Leverage Your Agency Relationships to Win Cybersecurity CDM Program Business

Published: October 29, 2014

CybersecurityGSADHS

In a parallel to the common expression that real estate is all about “location, location, location,” I have heard it said that winning government contracting business is all about "relationships, relationships, relationships." Recent comments by an official leading the GSA Continuous Diagnostics and Mitigation (CDM) program acquisitions shop gives hearty credence to this.

In a previous post, I discussed some comments made by Jim Piché, the DHS Group Manager of the Federal Systems Integration and Management (FEDSIM) Center at GSA who was a panelist at an event focused on the CDM program where he did a little damage control and reset expectations for the forthcoming CDM dashboard contract competition and award. Throughout the event, his forthright, candid and tactful comments on the various topics were valuable and appreciated, especially when government officials so often speak in very general and nebulous terms, often out of necessity.

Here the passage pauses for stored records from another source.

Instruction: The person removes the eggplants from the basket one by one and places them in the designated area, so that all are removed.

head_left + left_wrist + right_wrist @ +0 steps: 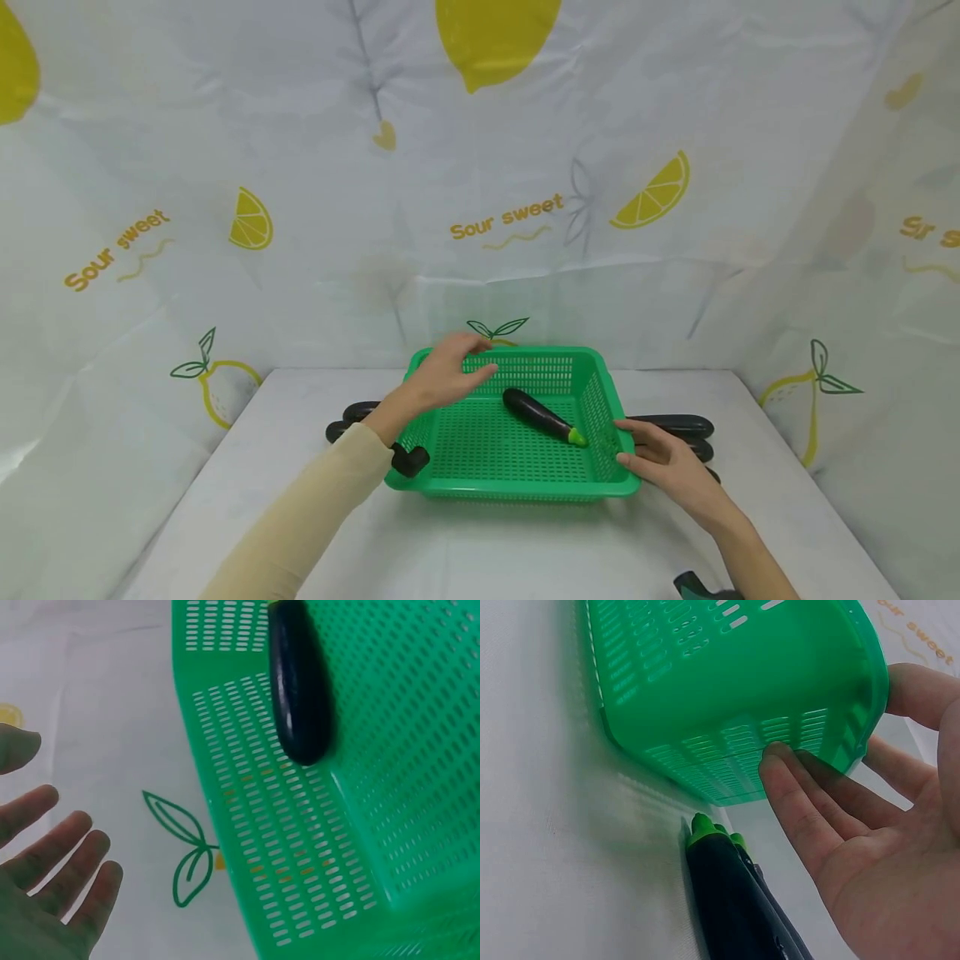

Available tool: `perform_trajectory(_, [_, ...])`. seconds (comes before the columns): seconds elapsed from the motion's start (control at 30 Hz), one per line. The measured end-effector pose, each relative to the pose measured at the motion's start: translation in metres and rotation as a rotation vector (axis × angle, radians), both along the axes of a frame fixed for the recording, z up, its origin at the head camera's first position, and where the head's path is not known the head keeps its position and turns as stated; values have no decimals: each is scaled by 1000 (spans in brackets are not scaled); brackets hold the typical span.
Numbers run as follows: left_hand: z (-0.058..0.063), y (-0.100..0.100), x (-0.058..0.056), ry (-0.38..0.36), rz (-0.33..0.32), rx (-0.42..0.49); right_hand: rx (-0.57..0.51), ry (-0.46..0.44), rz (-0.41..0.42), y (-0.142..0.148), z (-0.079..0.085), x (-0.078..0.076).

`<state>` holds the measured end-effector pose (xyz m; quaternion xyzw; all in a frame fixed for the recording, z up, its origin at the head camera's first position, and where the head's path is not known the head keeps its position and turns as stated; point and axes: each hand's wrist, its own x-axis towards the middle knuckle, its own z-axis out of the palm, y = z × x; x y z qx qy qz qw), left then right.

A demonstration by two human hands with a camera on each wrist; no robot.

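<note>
A green plastic basket (510, 490) with slotted walls stands on the white surface. Inside it lies one dark eggplant (536, 414) with a green stem end, which the left wrist view shows too. My left hand (446, 375) is over the basket's back left part, fingers spread and nothing in them. At the right side, my right hand (667, 467) holds the basket by its rim. In the right wrist view the thumb reaches over the rim, and the fingers (799, 799) lie along the outer wall.
Several more eggplants (675, 426) lie to the right of the basket, partly behind my right hand. Others (360, 410) lie at its left, partly covered by my left arm. A white sheet printed with lemons (652, 196) hangs behind and at both sides.
</note>
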<state>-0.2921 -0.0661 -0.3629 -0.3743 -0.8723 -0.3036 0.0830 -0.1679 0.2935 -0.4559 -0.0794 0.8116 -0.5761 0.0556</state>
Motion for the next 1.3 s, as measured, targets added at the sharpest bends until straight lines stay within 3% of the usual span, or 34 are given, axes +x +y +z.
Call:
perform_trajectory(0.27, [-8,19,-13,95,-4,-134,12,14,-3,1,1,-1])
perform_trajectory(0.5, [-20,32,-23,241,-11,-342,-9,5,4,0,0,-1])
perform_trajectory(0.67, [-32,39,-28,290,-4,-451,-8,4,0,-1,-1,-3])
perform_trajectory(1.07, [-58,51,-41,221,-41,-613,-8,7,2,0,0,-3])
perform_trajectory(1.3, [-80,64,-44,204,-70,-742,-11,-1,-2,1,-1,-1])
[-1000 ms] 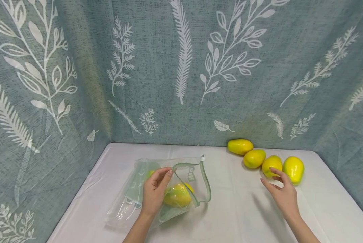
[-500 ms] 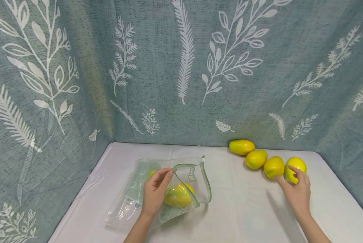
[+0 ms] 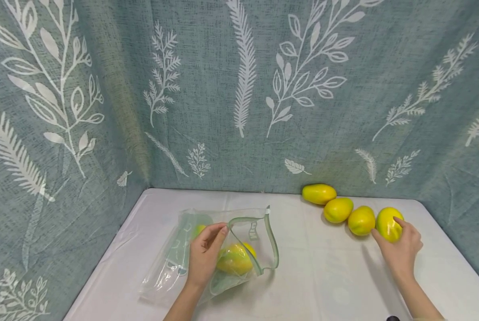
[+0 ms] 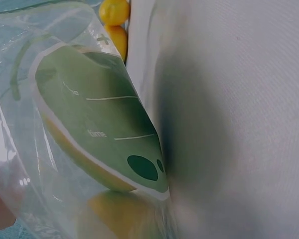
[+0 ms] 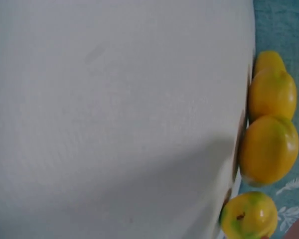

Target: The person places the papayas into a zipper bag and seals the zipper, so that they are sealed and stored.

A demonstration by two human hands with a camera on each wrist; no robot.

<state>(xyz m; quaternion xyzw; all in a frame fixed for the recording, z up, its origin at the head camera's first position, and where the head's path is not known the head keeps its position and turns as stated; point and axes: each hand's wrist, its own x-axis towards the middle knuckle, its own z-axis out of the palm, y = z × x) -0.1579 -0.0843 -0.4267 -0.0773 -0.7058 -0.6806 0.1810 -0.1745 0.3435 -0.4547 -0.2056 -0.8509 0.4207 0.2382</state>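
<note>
A person's right hand [image 3: 401, 247] has just moved farther right along a white-covered table [image 3: 303, 258], from beside its neighbour to the rightmost fruit [image 3: 388, 224], a yellow one tinged green. The reach seems to have settled on this fruit, with the taking hold just beginning. Thumb and index finger are spread to either side of it; whether they have closed on it cannot be told. It remains on the table's far right, just beside three other fruits [image 3: 338, 210] in a slanting row before a patterned curtain [image 3: 207, 89].

The rightmost fruit's long axis seems to run away from the person, its stem mark on the near side in the right wrist view; the fingers partly cover it.

The left hand [image 3: 206, 252] has not shifted: thumb and fingers pinch the edge of a clear bag [image 3: 179, 240], whose green-rimmed mouth [image 3: 274, 243] gapes to the right. Inside, a bagged fruit [image 3: 235, 259] lies roughly left to right, near the mouth; another [image 3: 199, 229] is mostly hidden behind the hand.
</note>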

Juxtaposed to the technical and organizational perspectives predominant among the other panelists, Piché provided a contracting point of view. To broaden the accessibility and use of the CDM Blanket Purchase Agreement (BPA), GSA continues to push Delegations of Procurement Authority (DPA) from their contracting office out to the other departments and agencies so that they can write their own contracts against the BPA. To date, Piché says they have 30 DPAs out there across government. So far, only one agency has used it to create two small tool-type delivery orders. 

Like so many federal business opportunities, a major factor in winning business is leveraging existing relationships and for the systems integrator team leads and team members on the BPA, CDM is no different. “If you have existing relationships with government contracting officers and program officers, encourage them to get their own DPA rather than pursuing business through the contracting officers that have just recently received it. It might be a better strategy to let your existing business relationships know that this capability is out there. They can request and receive a DPA from GSA and go immediately to a competitive procurement. … So my advice to the SIs is to encourage those relationships.”

The axiom endures.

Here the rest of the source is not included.